» **What you will do**
Retype the records that come next, word for word.

» **Recorded information**
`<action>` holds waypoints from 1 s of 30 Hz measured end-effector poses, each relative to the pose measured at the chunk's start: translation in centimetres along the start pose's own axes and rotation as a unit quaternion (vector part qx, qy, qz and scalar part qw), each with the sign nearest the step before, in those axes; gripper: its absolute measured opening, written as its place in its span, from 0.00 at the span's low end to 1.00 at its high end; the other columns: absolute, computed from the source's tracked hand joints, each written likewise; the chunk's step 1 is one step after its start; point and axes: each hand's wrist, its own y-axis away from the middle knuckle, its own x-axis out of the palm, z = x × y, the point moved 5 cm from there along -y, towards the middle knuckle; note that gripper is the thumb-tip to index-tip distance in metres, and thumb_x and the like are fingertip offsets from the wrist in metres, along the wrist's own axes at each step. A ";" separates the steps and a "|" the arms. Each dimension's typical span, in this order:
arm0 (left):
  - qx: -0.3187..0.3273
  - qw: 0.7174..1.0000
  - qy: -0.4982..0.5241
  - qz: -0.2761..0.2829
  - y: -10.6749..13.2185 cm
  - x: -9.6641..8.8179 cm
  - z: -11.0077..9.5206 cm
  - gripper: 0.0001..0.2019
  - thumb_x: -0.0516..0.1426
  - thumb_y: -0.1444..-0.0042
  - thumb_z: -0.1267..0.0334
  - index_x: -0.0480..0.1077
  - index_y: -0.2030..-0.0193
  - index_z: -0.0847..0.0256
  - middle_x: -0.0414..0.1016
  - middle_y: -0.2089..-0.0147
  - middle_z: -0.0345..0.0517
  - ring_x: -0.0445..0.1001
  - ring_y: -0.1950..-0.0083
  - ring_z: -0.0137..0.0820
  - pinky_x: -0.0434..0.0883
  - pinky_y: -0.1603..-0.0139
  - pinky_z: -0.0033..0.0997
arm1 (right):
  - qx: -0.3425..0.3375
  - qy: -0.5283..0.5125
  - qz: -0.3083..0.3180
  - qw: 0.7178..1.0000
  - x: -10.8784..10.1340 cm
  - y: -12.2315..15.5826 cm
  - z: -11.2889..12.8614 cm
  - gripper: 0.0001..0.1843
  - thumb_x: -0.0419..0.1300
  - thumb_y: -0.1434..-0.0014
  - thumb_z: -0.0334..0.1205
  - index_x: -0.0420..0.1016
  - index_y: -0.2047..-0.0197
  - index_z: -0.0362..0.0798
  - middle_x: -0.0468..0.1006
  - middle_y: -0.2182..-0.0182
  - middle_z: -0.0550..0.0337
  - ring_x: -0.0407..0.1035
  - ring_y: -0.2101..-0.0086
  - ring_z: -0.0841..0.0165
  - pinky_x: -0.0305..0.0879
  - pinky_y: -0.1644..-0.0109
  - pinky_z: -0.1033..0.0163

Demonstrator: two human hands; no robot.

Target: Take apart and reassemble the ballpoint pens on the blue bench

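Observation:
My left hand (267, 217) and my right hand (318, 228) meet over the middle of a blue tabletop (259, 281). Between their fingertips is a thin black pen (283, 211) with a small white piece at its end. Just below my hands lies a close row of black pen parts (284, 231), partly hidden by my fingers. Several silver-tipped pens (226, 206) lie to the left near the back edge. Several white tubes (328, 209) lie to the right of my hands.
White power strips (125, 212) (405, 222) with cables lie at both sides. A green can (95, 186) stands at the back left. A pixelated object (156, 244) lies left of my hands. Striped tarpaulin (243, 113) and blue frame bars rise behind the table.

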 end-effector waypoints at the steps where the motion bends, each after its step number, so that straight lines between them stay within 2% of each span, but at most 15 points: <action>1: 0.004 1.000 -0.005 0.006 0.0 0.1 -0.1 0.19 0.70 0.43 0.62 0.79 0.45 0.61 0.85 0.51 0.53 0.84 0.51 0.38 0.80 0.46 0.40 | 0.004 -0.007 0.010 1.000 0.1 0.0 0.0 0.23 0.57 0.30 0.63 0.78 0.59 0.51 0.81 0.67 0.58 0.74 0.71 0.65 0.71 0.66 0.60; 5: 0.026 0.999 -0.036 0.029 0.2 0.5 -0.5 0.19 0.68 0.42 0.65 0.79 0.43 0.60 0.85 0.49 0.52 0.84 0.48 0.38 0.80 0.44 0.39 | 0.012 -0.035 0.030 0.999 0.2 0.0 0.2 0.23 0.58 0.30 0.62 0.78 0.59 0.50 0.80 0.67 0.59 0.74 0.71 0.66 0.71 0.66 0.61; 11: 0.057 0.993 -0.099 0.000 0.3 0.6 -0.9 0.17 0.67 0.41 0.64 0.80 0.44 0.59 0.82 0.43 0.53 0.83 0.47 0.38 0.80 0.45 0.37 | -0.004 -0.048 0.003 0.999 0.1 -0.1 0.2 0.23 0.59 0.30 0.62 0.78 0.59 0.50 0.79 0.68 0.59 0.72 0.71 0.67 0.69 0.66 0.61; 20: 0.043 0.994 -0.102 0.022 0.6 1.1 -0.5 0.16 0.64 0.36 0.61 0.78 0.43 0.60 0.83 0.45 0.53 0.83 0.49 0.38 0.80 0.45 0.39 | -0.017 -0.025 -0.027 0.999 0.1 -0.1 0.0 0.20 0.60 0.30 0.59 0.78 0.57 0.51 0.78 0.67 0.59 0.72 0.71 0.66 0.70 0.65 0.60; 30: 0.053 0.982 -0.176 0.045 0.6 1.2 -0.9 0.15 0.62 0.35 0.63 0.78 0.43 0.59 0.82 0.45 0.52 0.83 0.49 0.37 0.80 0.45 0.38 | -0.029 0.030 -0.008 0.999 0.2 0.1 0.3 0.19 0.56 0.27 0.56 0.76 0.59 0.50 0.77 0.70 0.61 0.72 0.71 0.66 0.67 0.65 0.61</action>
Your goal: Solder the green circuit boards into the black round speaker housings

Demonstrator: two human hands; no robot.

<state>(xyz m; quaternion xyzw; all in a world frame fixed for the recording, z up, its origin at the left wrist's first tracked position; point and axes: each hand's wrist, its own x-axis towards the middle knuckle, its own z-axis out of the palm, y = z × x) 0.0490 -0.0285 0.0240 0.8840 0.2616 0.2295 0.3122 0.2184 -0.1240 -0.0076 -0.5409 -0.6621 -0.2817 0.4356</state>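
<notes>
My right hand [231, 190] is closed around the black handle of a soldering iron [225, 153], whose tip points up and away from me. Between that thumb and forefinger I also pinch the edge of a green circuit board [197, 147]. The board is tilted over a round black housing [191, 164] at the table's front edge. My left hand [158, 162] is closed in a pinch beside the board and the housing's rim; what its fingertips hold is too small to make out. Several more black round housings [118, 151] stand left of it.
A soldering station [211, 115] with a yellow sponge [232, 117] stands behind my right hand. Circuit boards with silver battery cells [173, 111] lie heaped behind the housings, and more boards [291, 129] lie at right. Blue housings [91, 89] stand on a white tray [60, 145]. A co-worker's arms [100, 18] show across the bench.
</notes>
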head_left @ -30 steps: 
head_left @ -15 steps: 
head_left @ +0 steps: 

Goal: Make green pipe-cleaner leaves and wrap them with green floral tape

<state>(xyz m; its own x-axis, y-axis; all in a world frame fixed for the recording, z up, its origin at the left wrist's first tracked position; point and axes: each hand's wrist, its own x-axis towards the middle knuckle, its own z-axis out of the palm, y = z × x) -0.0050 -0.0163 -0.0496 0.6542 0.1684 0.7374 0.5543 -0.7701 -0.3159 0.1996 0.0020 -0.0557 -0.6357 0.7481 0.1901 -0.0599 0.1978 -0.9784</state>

» **Your solution**
`<action>` holds waypoints from 1 s of 30 Hz measured end-effector poses, each relative to the pose measured at the chunk's start: translation in centimetres along the start pose's own axes and rotation as a unit quaternion (vector part qx, qy, qz and scalar part qw), each with the sign nearest the step before, in those axes; gripper: its absolute measured opening, written as its place in its span, from 0.00 at the span's low end to 1.00 at its high end; the other columns: absolute, computed from the source's tracked hand joints, each written likewise; the chunk's step 1 is one step after its start; point and axes: each hand's wrist, its own y-axis away from the middle knuckle, its own x-axis out of the palm, z = x × y, the point moved 5 cm from there along -y, towards the middle knuckle; note that gripper is the thumb-tip to index-tip distance in metres, and thumb_x and the like are fingertip offsets from the wrist in metres, along the wrist's own axes at each step. A ";" separates the steps and a "|" the arms. Each dimension's typical span, in this order:
arm0 (left):
  - qx: -0.3187..0.3273
  - qw: 0.7174..1.0000
  - qy: -0.4982..0.5241
  - qz: -0.2761..0.2829
  - y: -10.6749..13.2185 cm
  - x: -9.6641..8.8179 cm
  - z: -11.0077..9.5206 cm
  - gripper: 0.0001..0.2019
  - thumb_x: -0.0516..0.1426
  - thumb_y: -0.1444..-0.0042
  - thumb_z: -0.1267..0.0334
  - index_x: -0.0480..0.1077
  - index_y: -0.2030..-0.0193
  - index_z: -0.0847..0.0256
  - middle_x: -0.0414..0.1016
  - middle_y: -0.2089..-0.0147
  - middle_z: -0.0345..0.0517
  - ring_x: -0.0445..0.1001
  - ring_y: -0.1950..-0.0083
  - ring_z: -0.0137..0.0820
  - pinky_x: -0.0434..0.0883
  - pinky_y: -0.1603..-0.0139
  - pinky_z: -0.0033..0.0997
arm1 (right):
  - qx: -0.3425..0.3375
  - qy: -0.5283..0.5125
  - qz: -0.3083..0.3180
  - qw: 0.7178..1.0000
  - x: -10.8784..10.1340 cm
  - y: -12.2315..15.5826 cm
  - z: -11.2889..12.8614 cm
  - gripper: 0.0001..0.1843
  - thumb_x: -0.0419..0.1300
  - thumb_y: -0.1434..-0.0014
  - thumb_z: -0.0334..0.1205
  - index_x: -0.0420..0.1016
  - index_y: -0.2047..-0.0197
  - index_z: -0.0362..0.0798
  - middle_x: -0.0468..0.1006
  - middle_y: -0.2182..-0.0182
  - middle_z: -0.0550..0.0337
  - ring_x: -0.0407..0.1035
  - ring_y: -0.2101..-0.0086
  - ring_z: -0.0841..0.0165
  - pinky_x: -0.0305..0.0879
  - pinky_y: -0.1644..-0.0109
  - pinky_z: -0.1033..0.0163

Demonstrator: two human hands; no robot.

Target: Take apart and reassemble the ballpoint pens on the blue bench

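Observation:
My left hand (267, 217) and my right hand (318, 228) meet over the middle of a blue tabletop (259, 281). Between their fingertips is a thin black pen (283, 211) with a small white piece at its end. Just below my hands lies a close row of black pen parts (284, 231), partly hidden by my fingers. Several silver-tipped pens (226, 206) lie to the left near the back edge. Several white tubes (328, 209) lie to the right of my hands.
White power strips (125, 212) (405, 222) with cables lie at both sides. A green can (95, 186) stands at the back left. A pixelated object (156, 244) lies left of my hands. Striped tarpaulin (243, 113) and blue frame bars rise behind the table.
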
 end-effector waypoints at the steps where the motion bends, each after its step number, so that straight lines between them stay within 2% of each span, but at most 15 points: <action>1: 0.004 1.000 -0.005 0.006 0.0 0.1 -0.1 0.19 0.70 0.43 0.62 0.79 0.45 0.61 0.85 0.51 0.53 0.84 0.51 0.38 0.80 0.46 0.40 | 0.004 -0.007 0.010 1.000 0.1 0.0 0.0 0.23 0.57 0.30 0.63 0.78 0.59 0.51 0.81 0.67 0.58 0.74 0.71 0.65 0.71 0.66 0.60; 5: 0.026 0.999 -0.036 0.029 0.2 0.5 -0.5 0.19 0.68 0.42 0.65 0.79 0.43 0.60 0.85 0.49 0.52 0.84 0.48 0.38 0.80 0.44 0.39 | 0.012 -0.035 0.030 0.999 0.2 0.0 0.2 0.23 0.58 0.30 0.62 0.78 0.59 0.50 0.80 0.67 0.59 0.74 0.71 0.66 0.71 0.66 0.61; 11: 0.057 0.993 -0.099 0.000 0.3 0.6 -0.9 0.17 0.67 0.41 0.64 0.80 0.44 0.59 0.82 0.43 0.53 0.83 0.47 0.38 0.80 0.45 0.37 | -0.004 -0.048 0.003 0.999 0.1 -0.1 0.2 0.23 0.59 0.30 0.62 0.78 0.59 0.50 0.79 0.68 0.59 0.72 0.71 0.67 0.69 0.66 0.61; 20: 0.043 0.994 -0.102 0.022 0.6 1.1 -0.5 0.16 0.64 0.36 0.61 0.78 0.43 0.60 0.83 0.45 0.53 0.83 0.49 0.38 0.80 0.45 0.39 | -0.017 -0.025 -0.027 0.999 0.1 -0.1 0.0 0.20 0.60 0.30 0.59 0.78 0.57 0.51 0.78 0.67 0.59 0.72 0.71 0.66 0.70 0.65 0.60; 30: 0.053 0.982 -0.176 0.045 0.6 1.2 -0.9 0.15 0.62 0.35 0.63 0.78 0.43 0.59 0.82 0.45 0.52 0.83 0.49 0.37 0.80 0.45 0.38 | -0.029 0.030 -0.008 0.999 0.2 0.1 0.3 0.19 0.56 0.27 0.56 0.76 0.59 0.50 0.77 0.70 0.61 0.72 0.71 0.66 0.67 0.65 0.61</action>
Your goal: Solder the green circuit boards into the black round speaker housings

Demonstrator: two human hands; no robot.

<state>(xyz m; quaternion xyzw; all in a world frame fixed for the recording, z up, its origin at the left wrist's first tracked position; point and axes: each hand's wrist, its own x-axis towards the middle knuckle, its own z-axis out of the palm, y = z × x) 0.0490 -0.0285 0.0240 0.8840 0.2616 0.2295 0.3122 0.2184 -0.1240 -0.0076 -0.5409 -0.6621 -0.2817 0.4356</state>
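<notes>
My right hand [231, 190] is closed around the black handle of a soldering iron [225, 153], whose tip points up and away from me. Between that thumb and forefinger I also pinch the edge of a green circuit board [197, 147]. The board is tilted over a round black housing [191, 164] at the table's front edge. My left hand [158, 162] is closed in a pinch beside the board and the housing's rim; what its fingertips hold is too small to make out. Several more black round housings [118, 151] stand left of it.
A soldering station [211, 115] with a yellow sponge [232, 117] stands behind my right hand. Circuit boards with silver battery cells [173, 111] lie heaped behind the housings, and more boards [291, 129] lie at right. Blue housings [91, 89] stand on a white tray [60, 145]. A co-worker's arms [100, 18] show across the bench.
</notes>
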head_left @ -30 steps: 
head_left @ -15 steps: 
head_left @ +0 steps: 

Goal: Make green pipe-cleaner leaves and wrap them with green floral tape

<state>(xyz m; its own x-axis, y-axis; all in a world frame fixed for the recording, z up, its origin at the left wrist's first tracked position; point and axes: each hand's wrist, its own x-axis towards the middle knuckle, its own z-axis out of the palm, y = z × x) -0.0050 -0.0163 -0.0496 0.6542 0.1684 0.7374 0.5543 -0.7701 -0.3159 0.1996 0.0020 -0.0557 -0.6357 0.7481 0.1901 -0.0599 0.1978 -0.9784</state>

The output for this exercise is now complete.